Review by Frank Plowright
John Burns has been one of Britain’s greatest comic artists since the early 1970s, although his career stretches back a decade before that. Despite this, he’s rarely worked outside the UK, and his global reputation isn’t as high as it ought to be. He’s the complete master, a man who can illustrate anything convincingly and dynamically, whether he’s using pen and ink, or as here, painting. This is 88 pages of prime John Burns art, with Burns producing the action/adventure material he enjoys the best.

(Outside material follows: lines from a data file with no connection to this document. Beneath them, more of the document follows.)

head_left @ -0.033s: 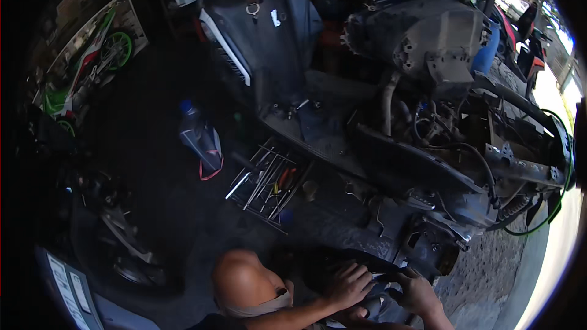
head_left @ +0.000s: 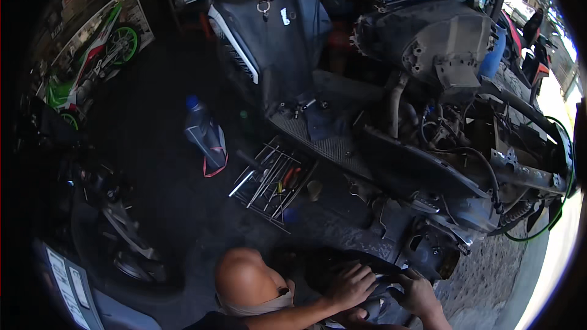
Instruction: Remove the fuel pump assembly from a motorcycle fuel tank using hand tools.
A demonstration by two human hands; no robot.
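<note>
Low in the view, beside my bare knee, lies a black curved part whose exact kind I cannot make out. My left hand is closed over its near edge with the fingers curled. My right hand grips the right end, thumb and fingers bent around it. Greyish, shiny bits show between and beneath the hands, too dark to name. Ahead stands a partly stripped scooter, its frame, hoses and engine area exposed. Small metal parts rest on its footboard.
A wire rack of tools lies on the floor left of the scooter. Near it are a dark bottle with a blue cap and a small round cup. Another dark motorcycle stands at left. A green hose curves at right.
The whole scene has shifted slightly right in the picture, with its upper part also lower. Both hands keep the same hold on the black part.
</note>
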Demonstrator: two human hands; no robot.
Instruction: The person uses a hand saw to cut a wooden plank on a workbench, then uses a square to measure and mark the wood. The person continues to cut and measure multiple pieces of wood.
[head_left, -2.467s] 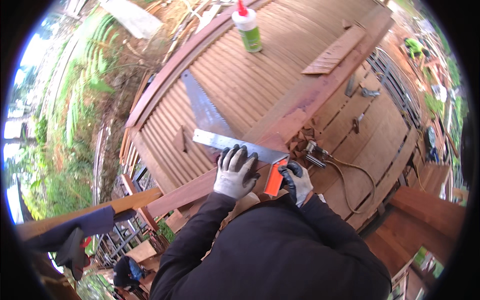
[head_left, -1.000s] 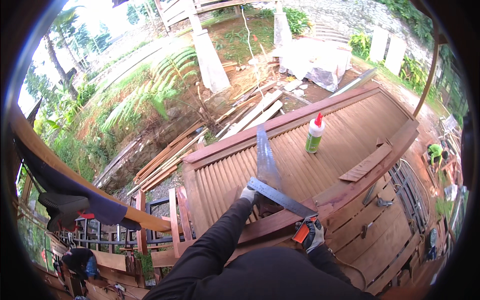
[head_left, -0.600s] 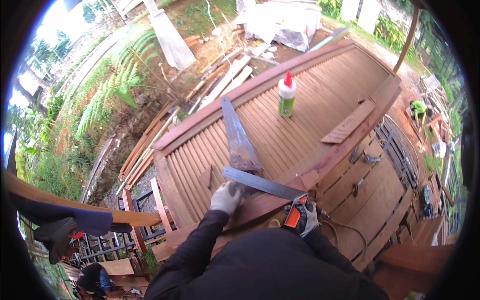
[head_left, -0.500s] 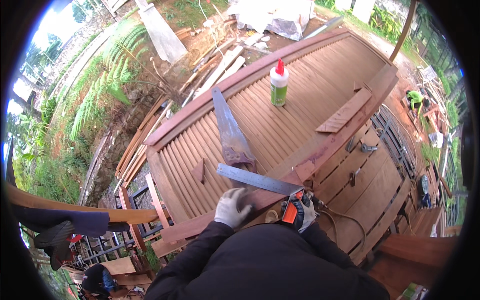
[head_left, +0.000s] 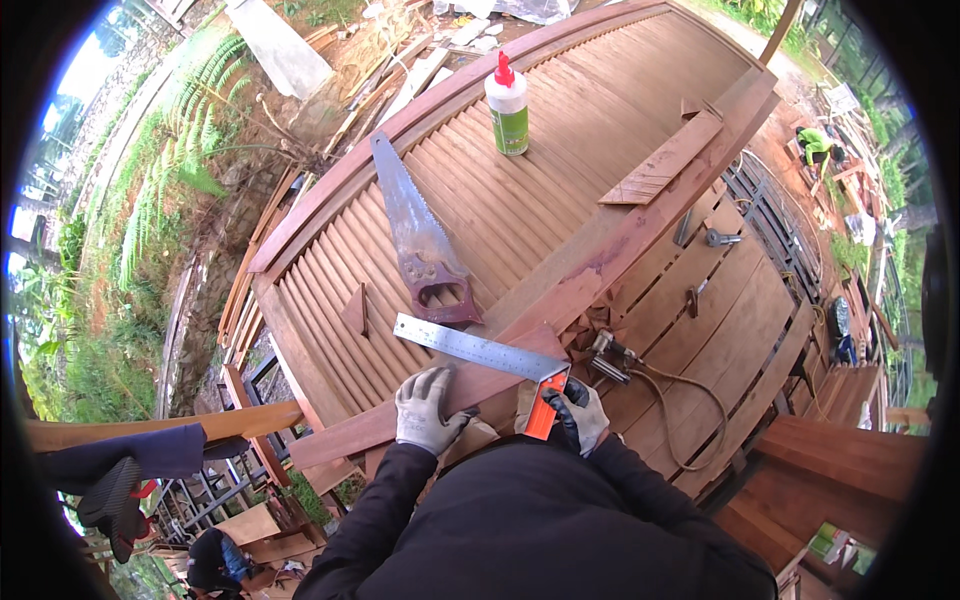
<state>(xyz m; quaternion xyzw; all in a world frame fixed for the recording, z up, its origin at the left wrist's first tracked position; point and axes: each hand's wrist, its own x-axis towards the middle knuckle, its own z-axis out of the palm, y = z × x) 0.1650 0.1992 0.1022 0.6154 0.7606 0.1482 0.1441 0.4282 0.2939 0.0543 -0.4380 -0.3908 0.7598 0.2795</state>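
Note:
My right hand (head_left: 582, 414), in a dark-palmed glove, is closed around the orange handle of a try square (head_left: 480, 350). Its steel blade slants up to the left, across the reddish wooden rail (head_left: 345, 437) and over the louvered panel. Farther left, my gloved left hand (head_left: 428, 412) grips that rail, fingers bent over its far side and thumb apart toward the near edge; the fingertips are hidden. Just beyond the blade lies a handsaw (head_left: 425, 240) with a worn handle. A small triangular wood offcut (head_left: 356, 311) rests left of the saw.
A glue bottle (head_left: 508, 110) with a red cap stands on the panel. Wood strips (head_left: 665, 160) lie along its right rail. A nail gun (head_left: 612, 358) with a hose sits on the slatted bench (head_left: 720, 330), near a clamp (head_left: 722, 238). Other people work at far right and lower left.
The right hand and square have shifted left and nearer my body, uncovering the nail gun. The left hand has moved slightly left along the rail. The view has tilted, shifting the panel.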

Writer Robbie Morrison has constructed his story around Burns’ likes and strengths. The Bendatti is an organisation of very capable individuals who take on cases of vengeance on behalf of others, as long as it’s in the service of the greater good. They recruit from those who contact them, and as they’re largely dealing with people beyond the reach of the law, their method of revenge is extended and precise, the vendetta the title promises. Those targeted know someone’s out to get them, but don’t know how or why as a series of incidents over a prolonged period restricts their ability to operate.
The first, and longest, tale here is of a Russian arms dealer with fingers in all sorts of other pies besides. Morrison throws us into the middle of the tale, effectively unwinds the prelude, then follows that with a British gangster and an Italian Mafia clan being dealt with. Along the way he supplies the backgrounds to the three main cast members, but their personalities remain largely blank, a quip here and a pose there moving the plot forward. He’s far better at characterising the targets as specimens more than deserving their eventual fates.
‘See Naples and Die’, the closer, is the best of the three stories by virtue of the greater surprise elements, but pick too much and the Bendatti Vendetta collapses into a lapse of logic. Instead skim through in the spirit of an action movie and it’s thrilling stuff, well plotted and superbly illustrated.